▼

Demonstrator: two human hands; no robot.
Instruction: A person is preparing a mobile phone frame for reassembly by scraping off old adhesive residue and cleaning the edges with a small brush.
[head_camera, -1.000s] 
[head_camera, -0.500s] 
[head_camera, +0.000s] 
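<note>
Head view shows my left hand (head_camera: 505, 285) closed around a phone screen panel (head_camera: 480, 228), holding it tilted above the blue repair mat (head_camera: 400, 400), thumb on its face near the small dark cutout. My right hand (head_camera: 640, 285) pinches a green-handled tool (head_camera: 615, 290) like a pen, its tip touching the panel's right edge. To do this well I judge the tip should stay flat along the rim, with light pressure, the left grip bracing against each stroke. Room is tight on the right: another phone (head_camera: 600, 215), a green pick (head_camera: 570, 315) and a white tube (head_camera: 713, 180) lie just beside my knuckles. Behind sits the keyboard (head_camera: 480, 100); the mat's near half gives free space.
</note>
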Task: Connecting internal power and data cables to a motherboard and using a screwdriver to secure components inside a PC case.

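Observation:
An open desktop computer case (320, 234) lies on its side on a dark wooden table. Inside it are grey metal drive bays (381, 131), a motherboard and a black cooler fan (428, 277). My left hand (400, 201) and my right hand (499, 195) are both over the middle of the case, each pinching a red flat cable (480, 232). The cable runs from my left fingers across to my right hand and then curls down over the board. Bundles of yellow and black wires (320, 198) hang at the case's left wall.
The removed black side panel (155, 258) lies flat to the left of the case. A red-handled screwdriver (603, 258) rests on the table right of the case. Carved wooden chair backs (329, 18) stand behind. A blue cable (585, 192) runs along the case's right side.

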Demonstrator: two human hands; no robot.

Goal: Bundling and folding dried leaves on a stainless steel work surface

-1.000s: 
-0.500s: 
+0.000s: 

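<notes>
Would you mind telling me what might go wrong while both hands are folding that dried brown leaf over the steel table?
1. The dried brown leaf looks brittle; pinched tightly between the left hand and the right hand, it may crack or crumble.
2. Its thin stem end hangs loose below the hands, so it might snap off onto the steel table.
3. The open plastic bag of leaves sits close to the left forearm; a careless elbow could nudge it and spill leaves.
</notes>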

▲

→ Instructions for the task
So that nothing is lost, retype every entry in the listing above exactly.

→ Response
Demonstrator: two human hands; no robot.
Instruction: A person is preparing a mobile phone frame for reassembly by scraping off old adhesive residue and cleaning the edges with a small brush.
[head_camera, -1.000s] 
[head_camera, -0.500s] 
[head_camera, +0.000s] 
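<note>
Head view shows my left hand (head_camera: 505, 285) closed around a phone screen panel (head_camera: 480, 228), holding it tilted above the blue repair mat (head_camera: 400, 400), thumb on its face near the small dark cutout. My right hand (head_camera: 640, 285) pinches a green-handled tool (head_camera: 615, 290) like a pen, its tip touching the panel's right edge. To do this well I judge the tip should stay flat along the rim, with light pressure, the left grip bracing against each stroke. Room is tight on the right: another phone (head_camera: 600, 215), a green pick (head_camera: 570, 315) and a white tube (head_camera: 713, 180) lie just beside my knuckles. Behind sits the keyboard (head_camera: 480, 100); the mat's near half gives free space.
</note>
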Task: Connecting internal power and data cables to a motherboard and using a screwdriver to secure components inside a PC case.

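Observation:
An open desktop computer case (320, 234) lies on its side on a dark wooden table. Inside it are grey metal drive bays (381, 131), a motherboard and a black cooler fan (428, 277). My left hand (400, 201) and my right hand (499, 195) are both over the middle of the case, each pinching a red flat cable (480, 232). The cable runs from my left fingers across to my right hand and then curls down over the board. Bundles of yellow and black wires (320, 198) hang at the case's left wall.
The removed black side panel (155, 258) lies flat to the left of the case. A red-handled screwdriver (603, 258) rests on the table right of the case. Carved wooden chair backs (329, 18) stand behind. A blue cable (585, 192) runs along the case's right side.
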
Demonstrator: two human hands; no robot.

Goal: Bundling and folding dried leaves on a stainless steel work surface

-1.000s: 
-0.500s: 
+0.000s: 

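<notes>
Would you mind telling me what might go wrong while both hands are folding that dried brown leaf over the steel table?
1. The dried brown leaf looks brittle; pinched tightly between the left hand and the right hand, it may crack or crumble.
2. Its thin stem end hangs loose below the hands, so it might snap off onto the steel table.
3. The open plastic bag of leaves sits close to the left forearm; a careless elbow could nudge it and spill leaves.
</notes>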

No more work remains for this exercise.